Whey hydrolysate is made by partially pre-digesting whey proteins to release short chains of amino acids called peptides. Hydrolysed whey proteins release their amino acids for absorptions more quickly after consumption.
Whey proteins act as ACE inhibitors
Peptides derived from several whey proteins have a powerful inhibitory effect against angiotensin-converting enzyme (ACE) and work in the same way as ACE-inhibitor drugs. Recent research also points to other antihypertensive mechanisms beyond ACE inhibition, through interactions with other hormones and dilation and elasticity of blood vessel walls. Antihypertensive peptides derived from lactoferrin, for example, can increase the activity of genes encoding proteins involved in nitric oxide (which dilates blood vessels) and prostaglandins (which regulate inflammation). Whey proteins have even been found to improve blood flow through coronary arteries.
Whey proteins effect on blood pressure
A study known as the Whey2Go trial asked 38 people to consume 28g whey protein twice a day, or 28 g casein protein twice a day, or a placebo, for 8 weeks. After a month’s break, each person switched to taking one of the other supplements so that eventually, all those tested took whey protein, and casein protein and placebo.
During each study period, ambulatory blood pressure measurements were taking for 24 hours. Significant reductions in average 24-hour blood pressure readings of 3.9/2.5 mmHg occurred in everyone when they were taking the whey-protein drinks compared with either casein or placebo. When taking whey protein supplements, the dilation of blood vessels was also significantly greater, total cholesterol levels were significantly lower, triglyceride levels decreased and their blood became less sticky.
Another study involved 33 obese, sedentary women (average age 30 years) with high blood pressure who were asked to follow an exercise program, and to take whey protein, or casein, or placebo for 4 weeks. Systolic blood pressure (upper reading) reduced by 5mmHg in those taking the protein supplements compared with those taking exercise alone (with placebo).
This may not seem like much, but the results from 32 studies involving over 197,000 people with hypertension, show that even small reductions on blood pressure are beneficial. For example, it is estimated that a 3 mmHg reduction in systolic blood pressure could reduce the risk of a fatal stroke by 8% and of a fatal heart attack by 5%.
Try taking why protein supplements
Whey protein drinks are increasingly popular, and if you have high blood pressure and are starting an exercise program to improve your fitness, you may gain double benefits from taking a whey protein product – improved muscle strength, and a more rapid improvement in your blood pressure readings.

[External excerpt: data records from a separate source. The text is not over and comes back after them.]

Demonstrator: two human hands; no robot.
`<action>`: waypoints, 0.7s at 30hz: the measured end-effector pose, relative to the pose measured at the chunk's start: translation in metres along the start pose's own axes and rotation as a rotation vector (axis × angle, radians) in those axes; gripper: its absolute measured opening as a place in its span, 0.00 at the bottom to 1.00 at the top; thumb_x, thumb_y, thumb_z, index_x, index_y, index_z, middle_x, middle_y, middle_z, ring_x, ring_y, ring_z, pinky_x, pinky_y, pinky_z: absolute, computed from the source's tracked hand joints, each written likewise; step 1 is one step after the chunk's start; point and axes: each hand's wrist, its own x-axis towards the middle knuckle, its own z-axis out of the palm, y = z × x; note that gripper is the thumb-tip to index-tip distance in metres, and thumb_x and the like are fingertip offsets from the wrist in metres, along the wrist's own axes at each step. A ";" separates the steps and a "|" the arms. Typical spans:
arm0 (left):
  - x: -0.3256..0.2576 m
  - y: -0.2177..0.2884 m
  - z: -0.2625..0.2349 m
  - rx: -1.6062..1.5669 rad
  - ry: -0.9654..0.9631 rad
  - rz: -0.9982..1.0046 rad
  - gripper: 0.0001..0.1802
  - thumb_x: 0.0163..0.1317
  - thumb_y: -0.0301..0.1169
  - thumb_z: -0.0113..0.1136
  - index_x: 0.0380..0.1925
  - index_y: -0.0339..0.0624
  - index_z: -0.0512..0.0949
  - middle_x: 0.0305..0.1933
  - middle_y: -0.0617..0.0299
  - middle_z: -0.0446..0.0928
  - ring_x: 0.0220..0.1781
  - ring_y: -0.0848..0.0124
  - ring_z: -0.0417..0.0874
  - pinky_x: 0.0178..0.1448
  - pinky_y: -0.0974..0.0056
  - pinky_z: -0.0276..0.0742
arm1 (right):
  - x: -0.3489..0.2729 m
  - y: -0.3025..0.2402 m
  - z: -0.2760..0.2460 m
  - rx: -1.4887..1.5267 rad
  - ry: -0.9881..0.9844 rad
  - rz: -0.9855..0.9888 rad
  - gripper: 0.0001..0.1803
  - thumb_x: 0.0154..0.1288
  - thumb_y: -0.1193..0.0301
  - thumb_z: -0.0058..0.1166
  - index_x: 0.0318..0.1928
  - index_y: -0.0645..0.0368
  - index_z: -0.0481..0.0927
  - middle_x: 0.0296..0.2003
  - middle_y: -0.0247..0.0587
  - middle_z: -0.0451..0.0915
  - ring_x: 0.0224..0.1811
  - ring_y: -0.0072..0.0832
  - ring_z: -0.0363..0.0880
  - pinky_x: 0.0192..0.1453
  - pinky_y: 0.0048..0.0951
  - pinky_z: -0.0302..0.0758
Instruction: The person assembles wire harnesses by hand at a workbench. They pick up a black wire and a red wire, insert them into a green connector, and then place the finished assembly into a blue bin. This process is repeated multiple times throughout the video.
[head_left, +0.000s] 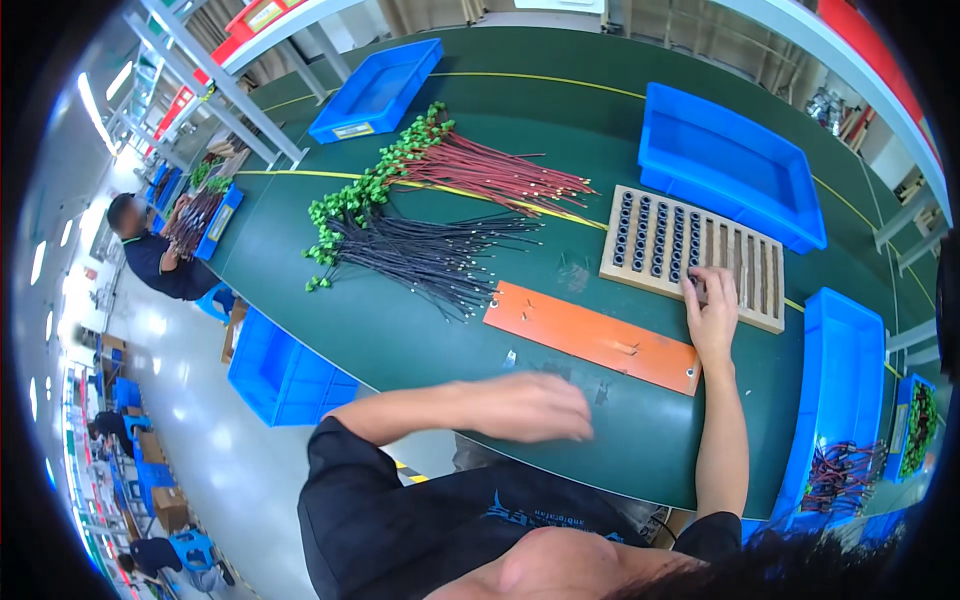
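My right hand (712, 305) reaches over a wooden rack (690, 283) with grooves. Its thumb and forefinger close on a black ring-shaped part at the near end of a row. Rows of these black ring-shaped parts (658, 235) fill the rack's left half; the grooves on the right show bare wood. Over the table's near edge hovers my left hand (535, 408), blurred, its fingers loosely together and nothing visible in it. Between the hands and the cables lies an orange board (590, 338) with small metal pins and a screw at each end.
Red cables (490, 170) and black cables (430, 255) with green connectors (370, 180) lie fanned out at left. Blue trays stand at the back left (375, 92), back right (735, 165) and right (842, 370), the last holding cables. A co-worker (150, 245) sits far left.
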 end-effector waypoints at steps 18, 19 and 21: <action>-0.116 -0.077 -0.197 1.059 0.580 -0.717 0.06 0.62 0.24 0.64 0.39 0.37 0.83 0.36 0.50 0.81 0.39 0.48 0.85 0.45 0.50 0.81 | 0.002 0.001 0.002 -0.046 0.016 -0.015 0.08 0.69 0.73 0.63 0.47 0.59 0.83 0.44 0.45 0.79 0.46 0.44 0.80 0.50 0.40 0.77; -0.102 -0.083 -0.209 1.093 0.648 -0.788 0.06 0.63 0.24 0.65 0.39 0.36 0.83 0.37 0.48 0.82 0.40 0.46 0.85 0.46 0.49 0.81 | 0.002 0.001 0.002 -0.044 0.010 -0.007 0.08 0.69 0.73 0.63 0.47 0.59 0.83 0.44 0.45 0.79 0.46 0.44 0.80 0.50 0.40 0.77; -0.098 -0.119 -0.222 1.009 0.574 -0.661 0.06 0.62 0.25 0.66 0.38 0.36 0.84 0.38 0.48 0.82 0.41 0.46 0.85 0.47 0.49 0.81 | 0.003 0.000 0.004 -0.030 0.000 -0.002 0.08 0.69 0.72 0.63 0.47 0.58 0.83 0.44 0.44 0.79 0.47 0.44 0.80 0.51 0.41 0.76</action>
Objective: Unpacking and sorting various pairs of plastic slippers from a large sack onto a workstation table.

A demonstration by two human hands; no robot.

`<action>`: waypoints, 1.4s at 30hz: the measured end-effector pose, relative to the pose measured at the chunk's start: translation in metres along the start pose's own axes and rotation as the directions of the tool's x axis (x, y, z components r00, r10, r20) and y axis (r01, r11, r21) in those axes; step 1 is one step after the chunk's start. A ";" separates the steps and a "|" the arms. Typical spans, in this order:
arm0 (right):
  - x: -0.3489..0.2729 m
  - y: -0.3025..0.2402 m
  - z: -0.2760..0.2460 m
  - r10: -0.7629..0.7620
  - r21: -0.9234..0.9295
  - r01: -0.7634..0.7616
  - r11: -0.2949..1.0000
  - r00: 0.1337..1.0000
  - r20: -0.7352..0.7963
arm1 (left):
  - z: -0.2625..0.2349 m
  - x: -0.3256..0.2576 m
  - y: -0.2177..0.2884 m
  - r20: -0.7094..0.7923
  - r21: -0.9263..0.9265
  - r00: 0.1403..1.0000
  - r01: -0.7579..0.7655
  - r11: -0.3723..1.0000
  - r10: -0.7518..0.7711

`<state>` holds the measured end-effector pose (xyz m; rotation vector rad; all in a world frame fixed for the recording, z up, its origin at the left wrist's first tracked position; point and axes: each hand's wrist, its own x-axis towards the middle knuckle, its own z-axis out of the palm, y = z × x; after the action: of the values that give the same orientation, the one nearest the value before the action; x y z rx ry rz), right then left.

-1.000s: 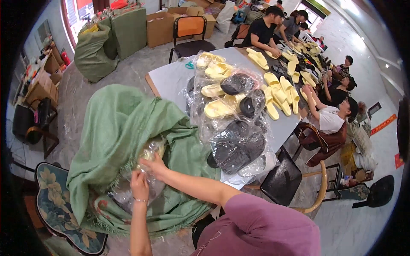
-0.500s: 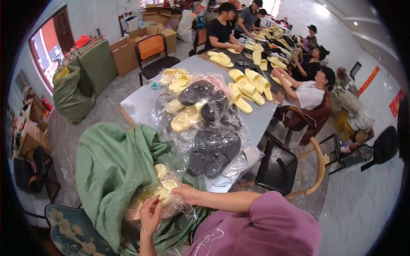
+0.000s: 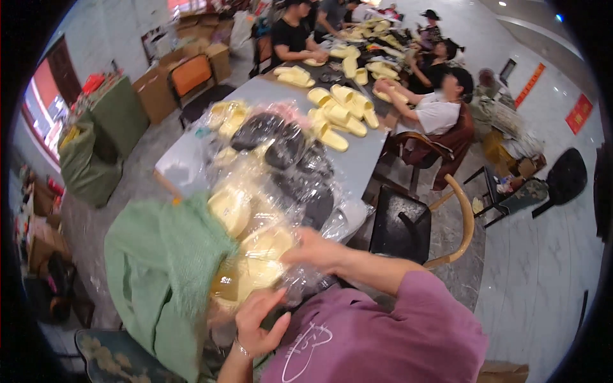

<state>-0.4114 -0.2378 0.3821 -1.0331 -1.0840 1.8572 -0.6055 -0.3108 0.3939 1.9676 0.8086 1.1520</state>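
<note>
My right hand (image 3: 314,251) grips the edge of a clear plastic bag of pale yellow slippers (image 3: 265,252), held between the green sack and the table. My left hand (image 3: 260,322) is just below that bag, thumb and fingers apart, holding nothing; whether its fingertips touch the plastic I cannot tell. To the left, the green woven sack (image 3: 163,255) sags open, its lip beside the bag. Ahead, black slippers (image 3: 285,145) in clear plastic lie piled on the table with more yellow ones, partly hidden behind the bag in my grip.
The grey table (image 3: 255,92) runs away from me, with loose yellow slippers (image 3: 338,115) on it. Several people sit or stand farther along. A black-seated chair (image 3: 399,223) stands at my right, an orange-backed chair (image 3: 190,73) beyond the table's left side. Full green sacks (image 3: 89,166) stand farther left.
The bagged yellow slippers have come up out of the green sack, toward the table, in my right hand. My left hand has shifted rightward. The whole view has turned a little.
</note>
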 end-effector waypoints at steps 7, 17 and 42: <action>-0.045 -0.031 -0.045 0.126 0.178 -0.094 0.979 0.976 -0.178 | 0.004 0.025 0.016 0.228 -0.264 0.968 -0.042 0.964 0.105; -0.097 -0.066 -0.092 0.010 -0.023 -0.026 0.999 0.839 -0.544 | -0.002 0.053 0.064 -0.424 -0.681 0.798 -0.592 0.430 0.427; -0.092 -0.098 -0.131 0.048 0.203 0.043 0.978 0.904 -0.425 | 0.012 0.083 -0.012 -0.013 0.578 0.994 -0.083 0.812 0.111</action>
<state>-0.2384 -0.2410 0.4544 -1.2399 -0.6134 1.5981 -0.5633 -0.2418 0.4177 2.5076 1.2036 1.0939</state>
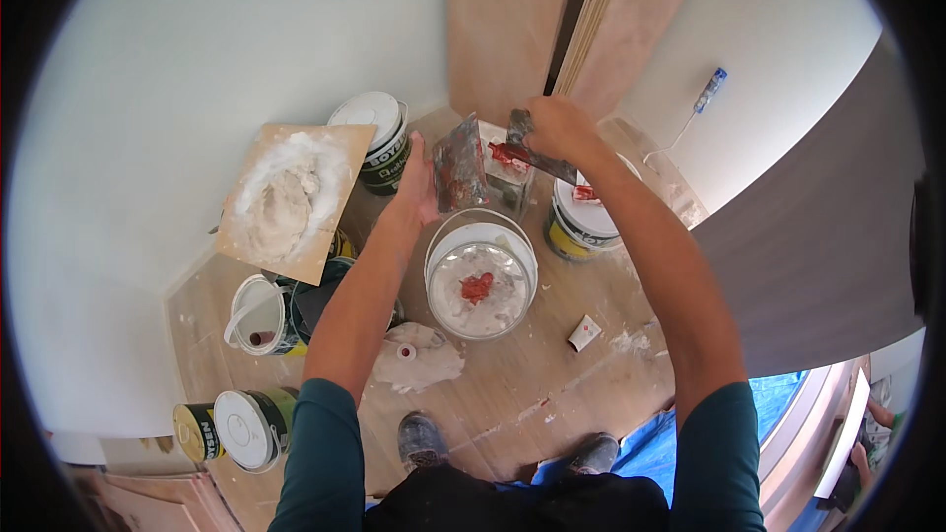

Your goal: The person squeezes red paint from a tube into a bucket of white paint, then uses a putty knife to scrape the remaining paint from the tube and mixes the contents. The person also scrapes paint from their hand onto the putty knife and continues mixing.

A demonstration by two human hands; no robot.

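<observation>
My left hand [420,182] is closed on the edge of a flat, smeared metal plate [458,166], tilted nearly upright. My right hand [564,128] grips a dark-handled trowel [522,128] beside it. Red paste [509,156] shows near the trowel, and its blade is partly hidden. Just below both hands stands an open white bucket [529,261] with its wire handle raised. Inside it, a red blob [477,287] lies on whitish compound [493,315].
At left, a board [340,163] carries a heap of white powder [286,192] over several paint buckets. A lidded pail [581,222] stands right, near a paint roller [709,89]. A small white box [584,333] and a whitish cloth or bag [424,360] lie on the floor.
</observation>
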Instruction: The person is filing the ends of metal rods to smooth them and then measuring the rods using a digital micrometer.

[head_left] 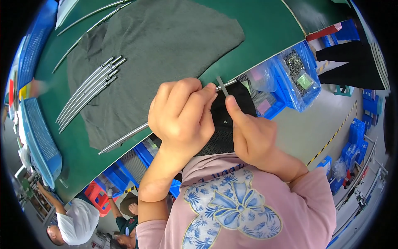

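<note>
My left hand (180, 111) is closed round a slim, shiny metal rod (129, 135). The rod slants from the cloth's near edge up to the right, and its ringed end sticks out past my fingers. My right hand (252, 135) pinches a flat grey metal strip (222, 86) like a small file, thumb along it. The strip lies across the rod's ringed end and appears to touch it. Several similar metal rods (89, 95) lie side by side on the dark grey-green cloth (166, 37), left of my hands.
The cloth covers part of a green table (273, 27). Two more rods (89, 30) lie at the far left, near blue baskets (41, 139). Blue bins, one with a bag of small metal parts (294, 66), sit along the table's near edge. Other people are at lower left and far right.
</note>
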A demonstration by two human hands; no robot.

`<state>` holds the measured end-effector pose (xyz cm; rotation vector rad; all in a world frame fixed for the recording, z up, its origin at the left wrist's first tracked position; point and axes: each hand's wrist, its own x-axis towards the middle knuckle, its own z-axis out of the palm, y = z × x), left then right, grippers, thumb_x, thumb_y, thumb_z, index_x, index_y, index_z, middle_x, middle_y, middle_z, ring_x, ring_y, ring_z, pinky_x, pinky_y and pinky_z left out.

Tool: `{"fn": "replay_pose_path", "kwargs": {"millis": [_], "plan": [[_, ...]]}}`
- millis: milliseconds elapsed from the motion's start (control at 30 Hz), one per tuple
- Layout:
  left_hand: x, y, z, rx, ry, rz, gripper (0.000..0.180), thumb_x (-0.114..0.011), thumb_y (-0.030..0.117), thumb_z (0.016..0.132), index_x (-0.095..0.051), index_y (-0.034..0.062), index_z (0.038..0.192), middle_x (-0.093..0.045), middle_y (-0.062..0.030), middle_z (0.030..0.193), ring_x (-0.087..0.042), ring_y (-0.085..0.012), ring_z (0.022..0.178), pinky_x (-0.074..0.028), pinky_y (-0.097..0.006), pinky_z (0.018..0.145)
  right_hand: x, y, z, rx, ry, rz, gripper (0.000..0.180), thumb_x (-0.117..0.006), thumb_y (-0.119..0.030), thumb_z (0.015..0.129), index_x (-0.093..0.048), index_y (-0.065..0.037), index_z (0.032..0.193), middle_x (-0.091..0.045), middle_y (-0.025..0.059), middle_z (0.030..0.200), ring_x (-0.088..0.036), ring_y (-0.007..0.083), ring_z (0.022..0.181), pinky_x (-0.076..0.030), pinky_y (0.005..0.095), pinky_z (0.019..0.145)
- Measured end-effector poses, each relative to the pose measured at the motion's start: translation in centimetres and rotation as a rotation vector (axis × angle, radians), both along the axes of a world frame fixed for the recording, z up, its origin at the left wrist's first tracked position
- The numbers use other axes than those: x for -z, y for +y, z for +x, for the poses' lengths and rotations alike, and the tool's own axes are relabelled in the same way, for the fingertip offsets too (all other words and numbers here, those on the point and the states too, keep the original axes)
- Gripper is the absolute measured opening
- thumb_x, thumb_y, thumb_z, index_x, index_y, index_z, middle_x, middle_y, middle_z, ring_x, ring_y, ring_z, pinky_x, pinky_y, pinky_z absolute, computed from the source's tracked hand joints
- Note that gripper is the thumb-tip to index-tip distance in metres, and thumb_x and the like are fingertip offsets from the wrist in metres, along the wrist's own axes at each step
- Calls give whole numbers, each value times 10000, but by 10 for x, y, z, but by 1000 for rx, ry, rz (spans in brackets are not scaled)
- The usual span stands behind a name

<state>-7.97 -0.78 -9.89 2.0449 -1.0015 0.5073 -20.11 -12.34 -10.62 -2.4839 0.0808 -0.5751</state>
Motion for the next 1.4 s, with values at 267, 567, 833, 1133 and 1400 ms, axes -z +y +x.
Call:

There is sufficient evidence to support taking 28g whey protein supplements twice a day, for a month, to see how this approach benefits your blood pressure, as an individual.
Add whey protein powder to porridge, smoothies, or just make up according to instructions and have as a premeal drink – as a bonus you will eat less and likely lose weight, too. Some products are unflavoured, while others come in a range of flavours such as Double Rich Chocolate, Vanilla, Banana, Strawberry, White Chocolate Raspberry, Banana, Chocolate Mint or even Birthday Cake!
If your blood pressure is raised, self-monitoring is key to maintaining good control.